The Atlas Air EP doesn’t feel quite as essential as that, but then the shtick-like “Massive-style” dread of Heligoland was often so bland that any little spark of invention felt like an improvement. Though there’s a charity slant to this EP, it still feels like something snuck out near the end of the year to extend the album’s life a bit. Even if the intentions were that crass, and I’m not saying they are, these remixes improve on the original “Atlas Air”, which pulsed along soporifically on a slow-mo disco beat so by-the-numbers it was almost shameful.
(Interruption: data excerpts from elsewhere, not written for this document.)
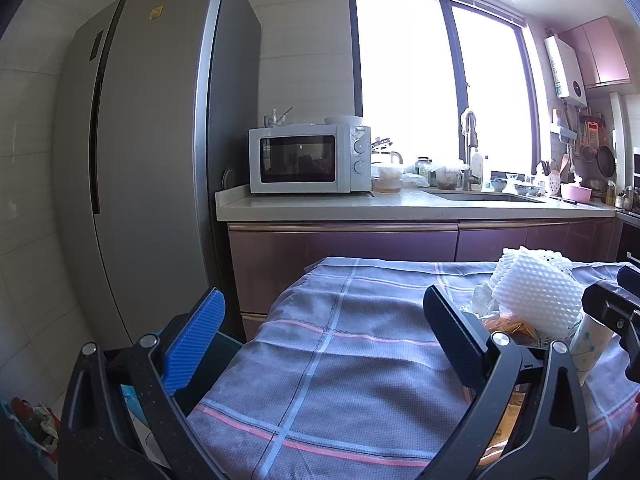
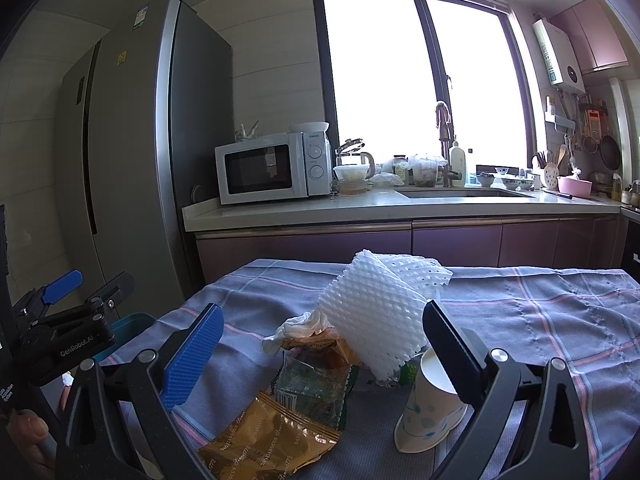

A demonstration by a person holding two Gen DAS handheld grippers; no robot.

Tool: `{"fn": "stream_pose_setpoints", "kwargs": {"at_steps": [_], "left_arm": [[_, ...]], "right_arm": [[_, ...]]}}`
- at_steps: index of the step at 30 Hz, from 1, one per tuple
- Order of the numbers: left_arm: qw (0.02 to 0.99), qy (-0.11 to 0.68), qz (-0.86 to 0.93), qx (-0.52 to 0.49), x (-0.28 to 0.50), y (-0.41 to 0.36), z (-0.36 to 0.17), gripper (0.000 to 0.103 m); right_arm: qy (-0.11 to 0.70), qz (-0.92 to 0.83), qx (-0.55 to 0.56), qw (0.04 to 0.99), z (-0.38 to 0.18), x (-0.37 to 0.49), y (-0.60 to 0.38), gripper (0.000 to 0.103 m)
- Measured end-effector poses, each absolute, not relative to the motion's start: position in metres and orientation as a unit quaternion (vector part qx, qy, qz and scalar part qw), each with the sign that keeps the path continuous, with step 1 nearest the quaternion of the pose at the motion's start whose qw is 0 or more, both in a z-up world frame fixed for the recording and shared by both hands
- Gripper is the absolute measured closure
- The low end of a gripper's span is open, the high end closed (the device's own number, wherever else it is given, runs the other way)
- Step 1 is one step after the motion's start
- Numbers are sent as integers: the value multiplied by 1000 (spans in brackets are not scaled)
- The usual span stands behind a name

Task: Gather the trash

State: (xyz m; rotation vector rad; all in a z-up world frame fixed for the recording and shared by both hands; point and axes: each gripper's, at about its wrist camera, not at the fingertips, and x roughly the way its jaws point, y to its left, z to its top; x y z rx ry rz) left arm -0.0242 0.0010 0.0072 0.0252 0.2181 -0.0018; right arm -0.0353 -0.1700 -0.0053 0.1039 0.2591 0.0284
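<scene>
Trash lies piled on a checked cloth table: white foam netting, a crumpled tissue, a green wrapper, a gold snack packet and a paper cup lying tilted. My right gripper hovers open over the pile, fingers either side of it, nothing held. My left gripper is open over the table's left part, empty; the right wrist view shows it at the far left as a dark gripper. The foam netting and cup sit right of it.
A blue bin stands by the table's left edge. Behind are a tall grey fridge, a counter with a white microwave, a sink and dishes. A hand holds the left gripper's handle.
</scene>
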Motion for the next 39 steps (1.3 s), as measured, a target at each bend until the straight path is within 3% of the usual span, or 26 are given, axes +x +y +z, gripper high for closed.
{"fn": "stream_pose_setpoints", "kwargs": {"at_steps": [39], "left_arm": [[994,106,1,12,-26,0,6,5]], "right_arm": [[129,20,56,990,-9,-34,-170,7]]}}
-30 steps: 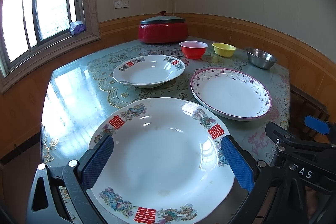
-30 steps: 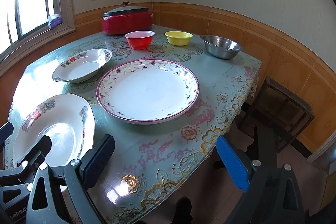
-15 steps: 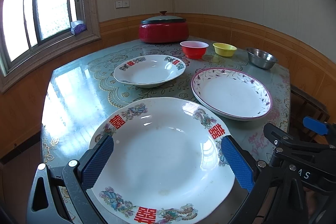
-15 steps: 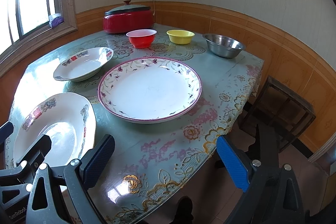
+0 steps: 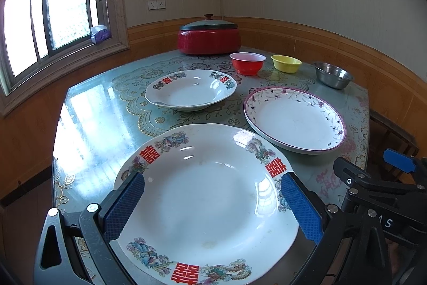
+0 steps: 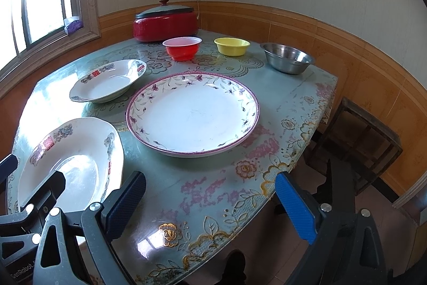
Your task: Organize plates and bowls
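Note:
A large white plate with red characters (image 5: 208, 194) lies at the table's near edge, and my left gripper (image 5: 212, 205) hovers open over it, a blue pad at each side of its rim. The same plate (image 6: 80, 151) shows at lower left in the right wrist view. Beyond it sit a smaller deep plate (image 5: 190, 90) with the same pattern and a purple-rimmed floral plate (image 5: 295, 119). A red bowl (image 5: 247, 63), a yellow bowl (image 5: 286, 63) and a steel bowl (image 5: 333, 74) line the far side. My right gripper (image 6: 210, 205) is open with nothing in it above the table's front right edge.
A red lidded pot (image 5: 209, 36) stands at the far end of the patterned glass-topped table (image 5: 88, 108). A wooden stool (image 6: 355, 130) sits off the table's right side. A window and a sill with a tissue box (image 5: 98, 34) are on the left.
Almost nothing: both grippers stay open and nearly still, and the right wrist view has drifted only slightly.

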`<control>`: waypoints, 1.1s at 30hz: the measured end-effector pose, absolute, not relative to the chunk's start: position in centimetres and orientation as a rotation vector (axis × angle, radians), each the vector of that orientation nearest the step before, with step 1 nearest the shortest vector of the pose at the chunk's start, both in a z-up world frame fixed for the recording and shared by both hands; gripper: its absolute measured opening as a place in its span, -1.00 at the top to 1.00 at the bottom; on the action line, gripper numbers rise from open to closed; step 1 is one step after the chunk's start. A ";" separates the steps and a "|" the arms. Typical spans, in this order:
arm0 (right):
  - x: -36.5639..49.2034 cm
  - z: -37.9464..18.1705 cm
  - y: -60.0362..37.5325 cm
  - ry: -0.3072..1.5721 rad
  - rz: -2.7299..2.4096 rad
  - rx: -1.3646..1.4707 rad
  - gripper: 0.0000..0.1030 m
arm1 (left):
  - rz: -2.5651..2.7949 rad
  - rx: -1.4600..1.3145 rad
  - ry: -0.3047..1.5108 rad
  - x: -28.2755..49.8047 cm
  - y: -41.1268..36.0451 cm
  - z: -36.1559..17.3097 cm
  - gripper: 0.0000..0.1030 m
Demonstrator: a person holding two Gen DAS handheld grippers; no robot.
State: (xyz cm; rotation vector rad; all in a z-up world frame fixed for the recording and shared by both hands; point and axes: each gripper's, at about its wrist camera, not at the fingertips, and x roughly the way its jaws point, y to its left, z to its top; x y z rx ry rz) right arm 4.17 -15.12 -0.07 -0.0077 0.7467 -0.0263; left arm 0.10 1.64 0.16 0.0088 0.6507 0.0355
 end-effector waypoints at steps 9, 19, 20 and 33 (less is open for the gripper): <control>4.4 -0.1 -15.3 0.750 -0.022 -0.005 -0.93 | 0.037 0.006 0.654 0.2 1.7 0.1 -1.00; 4.6 -0.3 -15.6 0.758 -0.017 0.009 -0.93 | 0.040 0.005 0.660 0.2 1.7 0.1 -1.00; 4.6 -0.3 -15.7 0.760 -0.016 0.010 -0.93 | 0.041 0.005 0.662 0.3 1.7 0.1 -1.00; 6.3 -1.7 -19.5 0.836 0.070 0.152 -0.93 | -0.115 -0.128 0.709 1.0 1.8 0.2 -1.00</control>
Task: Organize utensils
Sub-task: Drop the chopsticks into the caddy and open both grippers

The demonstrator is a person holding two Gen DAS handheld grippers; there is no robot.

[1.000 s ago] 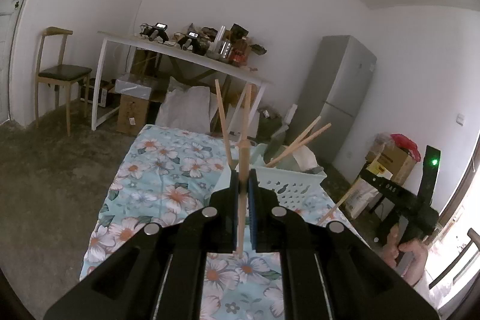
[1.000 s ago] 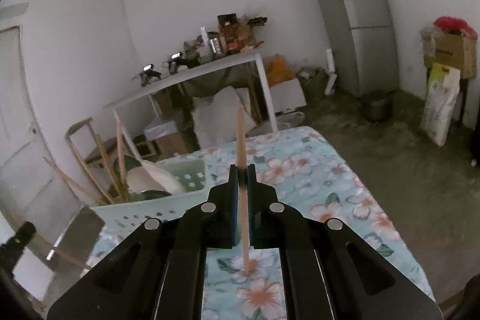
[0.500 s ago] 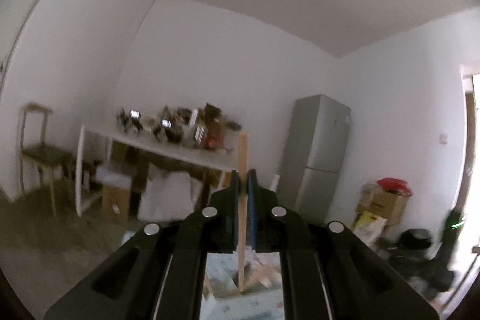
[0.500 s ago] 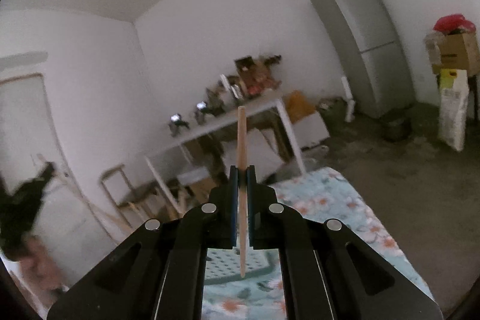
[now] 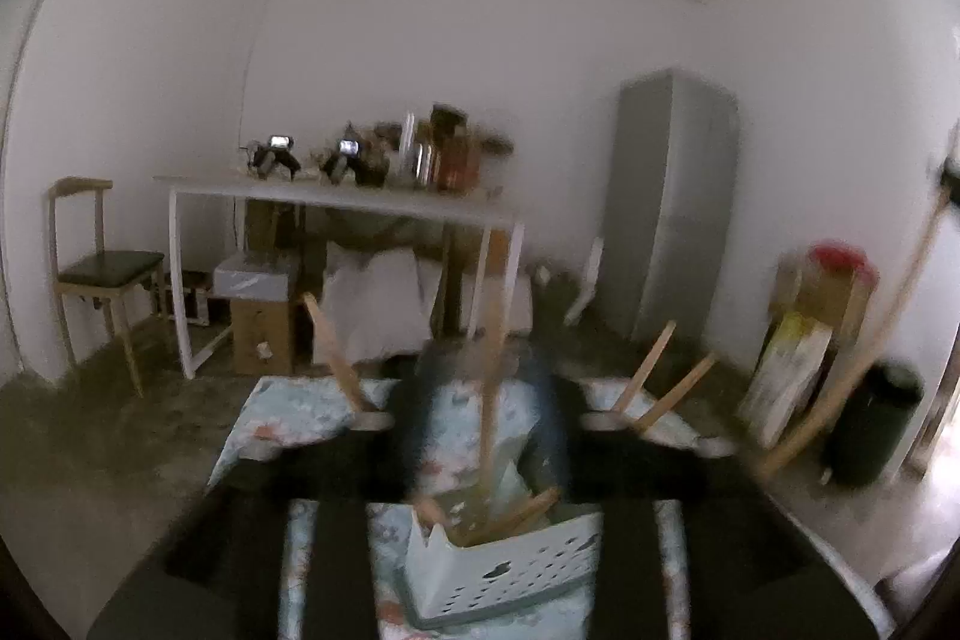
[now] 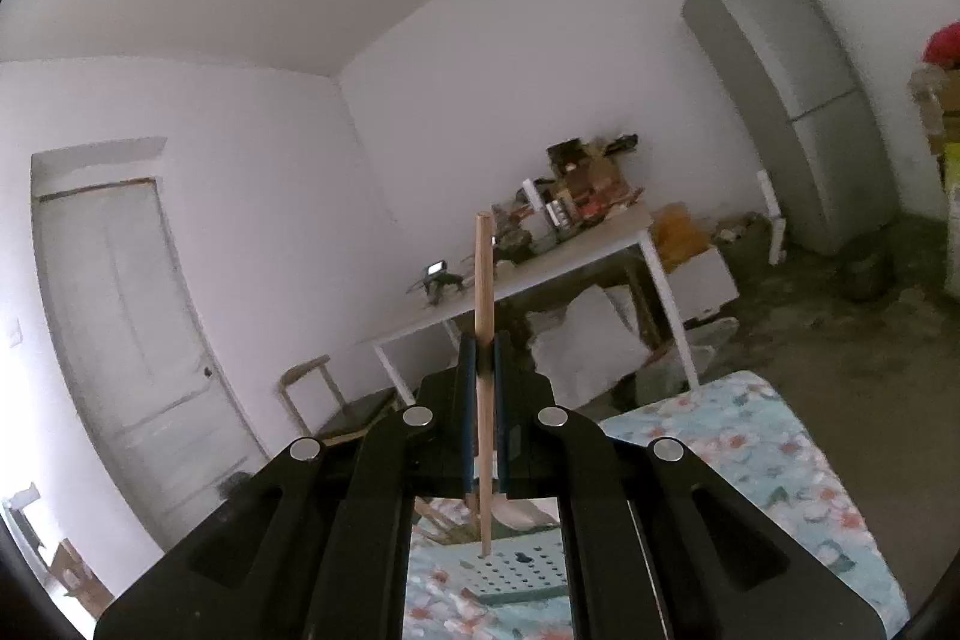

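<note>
wooden chopstick [image 5: 489,400] stands between the opening jaws of the left gripper [image 5: 480,436], free to drop into the perforated basket [image 5: 510,574] just below. the right gripper [image 6: 483,364] clamps a second chopstick [image 6: 483,340] upright above the basket, ready to follow.

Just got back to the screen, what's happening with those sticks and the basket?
A person is sorting wooden chopsticks into a perforated basket on the floral-cloth table. The left gripper is above the basket; its jaws are opening, with a chopstick between them, its lower end in the basket among other sticks. That view is blurred. The right gripper is shut on another chopstick, held upright above the basket, not yet dropped in.
</note>
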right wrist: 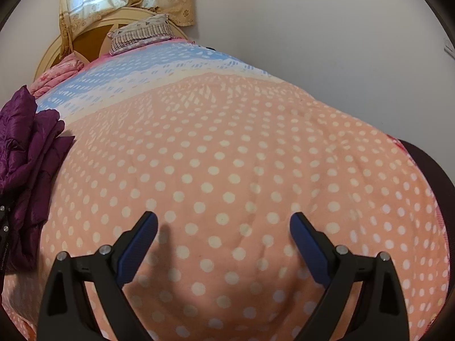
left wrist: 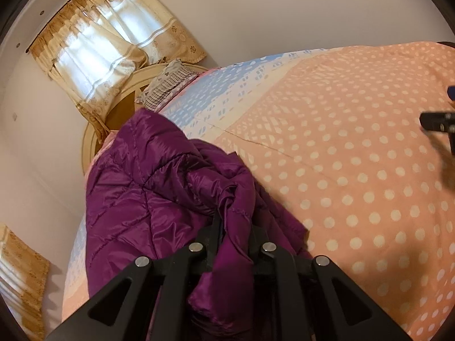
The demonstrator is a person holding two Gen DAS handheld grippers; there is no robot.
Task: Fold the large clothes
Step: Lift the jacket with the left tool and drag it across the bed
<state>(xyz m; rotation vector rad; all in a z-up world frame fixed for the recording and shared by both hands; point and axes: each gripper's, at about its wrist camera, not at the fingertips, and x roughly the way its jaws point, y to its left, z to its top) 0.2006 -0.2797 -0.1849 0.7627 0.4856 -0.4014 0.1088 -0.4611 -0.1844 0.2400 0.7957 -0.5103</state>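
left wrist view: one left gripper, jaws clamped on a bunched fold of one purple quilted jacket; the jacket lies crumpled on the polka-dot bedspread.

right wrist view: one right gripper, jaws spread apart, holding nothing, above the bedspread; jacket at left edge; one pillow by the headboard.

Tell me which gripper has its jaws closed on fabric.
The left gripper: its jaws pinch a fold of the purple quilted jacket. The right gripper hangs with jaws wide apart above the polka-dot bedspread, holding nothing.
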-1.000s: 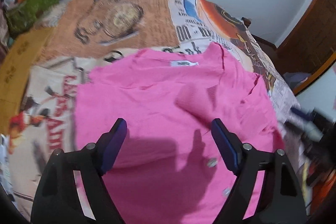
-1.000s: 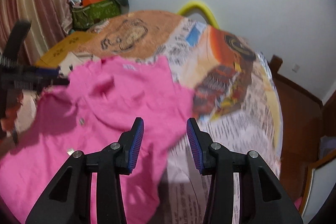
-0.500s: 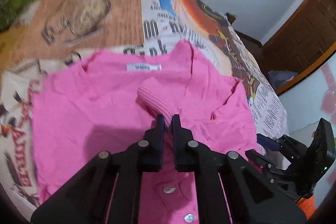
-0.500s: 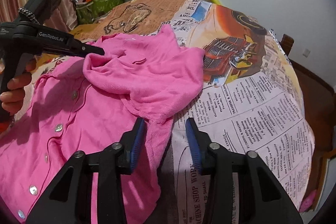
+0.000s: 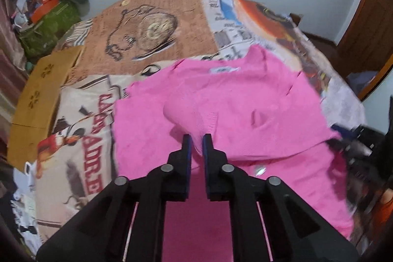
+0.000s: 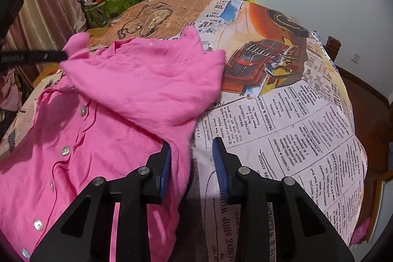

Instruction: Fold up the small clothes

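**Two grippers working on one pink cardigan**

One pink cardigan (image 6: 118,129) is lying on the table (image 6: 282,129), which is wearing a cloth printed with newspaper text and an old car. The left gripper (image 5: 195,146) is pinching the cuff of a sleeve (image 5: 194,114), its jaws pressed nearly together on the fabric, and is holding it above the body of the cardigan. The right gripper (image 6: 191,163) is standing spread over the cardigan's right edge: its left finger (image 6: 165,168) is lying against the pink fabric, the other one is over the cloth. A row of buttons (image 6: 65,150) is showing on the front. A white label (image 5: 222,69) is sitting at the collar.
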### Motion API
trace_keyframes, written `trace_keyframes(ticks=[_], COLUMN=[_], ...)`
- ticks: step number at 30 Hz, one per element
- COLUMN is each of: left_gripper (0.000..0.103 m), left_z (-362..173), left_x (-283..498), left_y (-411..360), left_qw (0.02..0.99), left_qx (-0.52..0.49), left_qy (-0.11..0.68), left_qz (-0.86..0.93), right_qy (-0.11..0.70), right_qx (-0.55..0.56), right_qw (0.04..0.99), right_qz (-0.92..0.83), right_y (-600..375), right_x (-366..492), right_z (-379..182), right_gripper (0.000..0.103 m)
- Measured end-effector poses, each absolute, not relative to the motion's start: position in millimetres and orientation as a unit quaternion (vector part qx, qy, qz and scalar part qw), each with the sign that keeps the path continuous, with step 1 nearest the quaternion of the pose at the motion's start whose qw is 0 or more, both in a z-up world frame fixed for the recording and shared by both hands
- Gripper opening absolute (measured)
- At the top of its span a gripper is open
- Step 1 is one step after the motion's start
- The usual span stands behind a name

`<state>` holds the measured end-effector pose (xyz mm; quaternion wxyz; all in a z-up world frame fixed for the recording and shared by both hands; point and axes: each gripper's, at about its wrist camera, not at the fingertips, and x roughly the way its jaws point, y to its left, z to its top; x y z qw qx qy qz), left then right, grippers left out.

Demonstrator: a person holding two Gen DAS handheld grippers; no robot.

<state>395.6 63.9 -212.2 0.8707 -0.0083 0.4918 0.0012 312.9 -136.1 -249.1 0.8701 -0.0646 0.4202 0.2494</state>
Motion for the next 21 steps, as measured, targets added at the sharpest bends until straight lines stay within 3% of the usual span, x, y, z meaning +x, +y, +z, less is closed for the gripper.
trace_keyframes(ticks=[2, 6, 16, 21], left_gripper=[0.011, 0.03, 0.058, 0.059], left_z=[-213.8, -214.2, -225.1, -245.2], left_x=[391.0, 389.1, 396.9, 409.4], left_y=[74.0, 95.1, 111.2, 103.1], left_qw=[0.87, 0.872, 0.874, 0.866], left_qx=[-0.008, -0.02, -0.034, -0.037], left_qy=[0.493, 0.489, 0.484, 0.497], left_qz=[0.016, 0.03, -0.019, -0.044], right_qy=[0.421, 0.425, 0.408, 0.406], right_qx=[-0.069, -0.078, -0.066, -0.043], right_qw=[0.87, 0.867, 0.871, 0.877], right_qz=[0.247, 0.248, 0.266, 0.254], right_y=[-135.5, -135.5, -145.2, -145.1], right_x=[312.8, 312.2, 309.3, 334.9], right_z=[-248.8, -247.3, -220.1, -216.5], right_gripper=[0.029, 0.029, 0.029, 0.029])
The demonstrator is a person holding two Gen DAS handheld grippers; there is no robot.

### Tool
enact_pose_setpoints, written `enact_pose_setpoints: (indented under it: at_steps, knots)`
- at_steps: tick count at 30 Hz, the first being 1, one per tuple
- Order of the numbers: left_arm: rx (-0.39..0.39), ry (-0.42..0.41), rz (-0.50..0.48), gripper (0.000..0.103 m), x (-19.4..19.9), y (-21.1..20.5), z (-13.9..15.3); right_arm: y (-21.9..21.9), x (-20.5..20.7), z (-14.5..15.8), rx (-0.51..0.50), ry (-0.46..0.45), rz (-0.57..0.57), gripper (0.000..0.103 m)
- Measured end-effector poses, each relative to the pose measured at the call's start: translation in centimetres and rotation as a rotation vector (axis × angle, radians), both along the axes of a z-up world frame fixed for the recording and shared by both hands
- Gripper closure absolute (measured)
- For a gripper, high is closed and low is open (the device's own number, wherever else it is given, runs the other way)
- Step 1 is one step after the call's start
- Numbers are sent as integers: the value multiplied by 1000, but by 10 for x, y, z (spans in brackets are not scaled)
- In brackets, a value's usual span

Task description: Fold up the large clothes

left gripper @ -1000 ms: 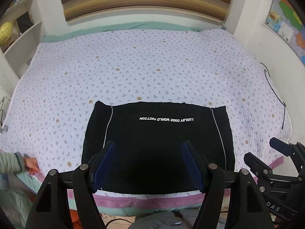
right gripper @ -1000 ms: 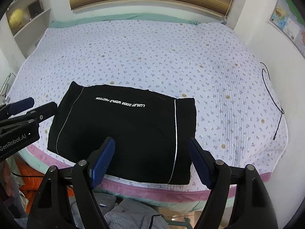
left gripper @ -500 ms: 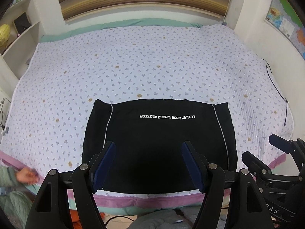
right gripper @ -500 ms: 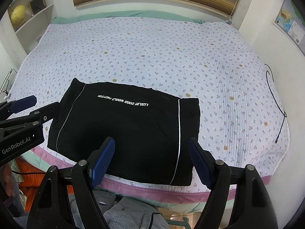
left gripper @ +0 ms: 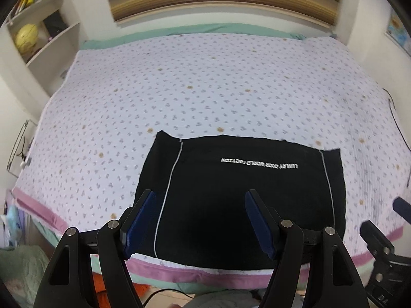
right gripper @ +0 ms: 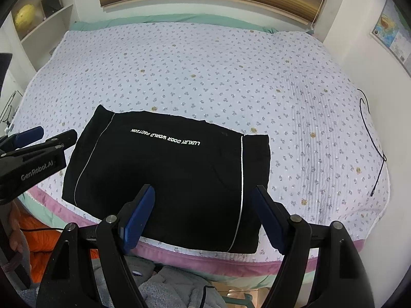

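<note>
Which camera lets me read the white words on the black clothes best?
The right wrist view: the white words on the black garment are sharp and unobstructed there. In the left wrist view the words are blurry and harder to read.

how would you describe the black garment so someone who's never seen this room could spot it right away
Start from the big bed with its white, small-flowered quilt that fills the room. Near the pink-trimmed foot edge, just ahead of both open grippers, lies the black garment, folded into a flat rectangle. It is the only dark thing on the quilt, with two thin white stripes and one line of white lettering.
</note>
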State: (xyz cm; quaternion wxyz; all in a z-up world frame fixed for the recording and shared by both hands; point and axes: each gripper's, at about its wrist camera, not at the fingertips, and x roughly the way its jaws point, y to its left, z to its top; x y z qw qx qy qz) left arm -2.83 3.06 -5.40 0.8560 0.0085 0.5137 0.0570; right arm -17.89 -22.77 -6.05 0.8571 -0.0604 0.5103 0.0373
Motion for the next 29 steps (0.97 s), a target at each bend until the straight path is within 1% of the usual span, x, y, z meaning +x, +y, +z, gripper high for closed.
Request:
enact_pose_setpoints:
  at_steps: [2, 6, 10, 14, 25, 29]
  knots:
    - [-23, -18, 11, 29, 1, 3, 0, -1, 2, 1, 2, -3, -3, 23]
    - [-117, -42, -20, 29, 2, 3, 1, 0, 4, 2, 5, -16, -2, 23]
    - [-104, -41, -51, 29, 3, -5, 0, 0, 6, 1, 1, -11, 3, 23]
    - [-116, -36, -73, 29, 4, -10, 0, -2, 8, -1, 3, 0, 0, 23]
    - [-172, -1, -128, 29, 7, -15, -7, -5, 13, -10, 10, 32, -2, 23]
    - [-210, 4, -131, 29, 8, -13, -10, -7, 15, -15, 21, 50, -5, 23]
Tim Goldsworthy’s rework turns it into truly cosmic dance music and Jneiro Jarel’s makeover drops the tempo into a FlyLo/Brainfeeder trip-hop lurch, both filling in the clichéd “dark” negative space of the original with bright waves of almost kraut-ish synth dissonance. They’re actually eerie but also lovely, where the original felt like it was trying for both but not very hard.

In all cases, the remixers seem to have a better grasp on giving shape and drama to tracks via electronic texture than their benefactors do these days. That’s doubly a shame considering Massive were once masters at the very same thing; even their instrumentals were memorable, thick and richly detailed and gorgeously skirting the line between dreamy and abrasive. None of the remixes on Atlas Air is mind-blowing– they’re passable-to-good by the standards the producers have set– but they’re definite improvements on the bare-bones original. Which probably proves little but how sadly comfortable Massive are now with just getting by, with letting their followers do the heavy lifting.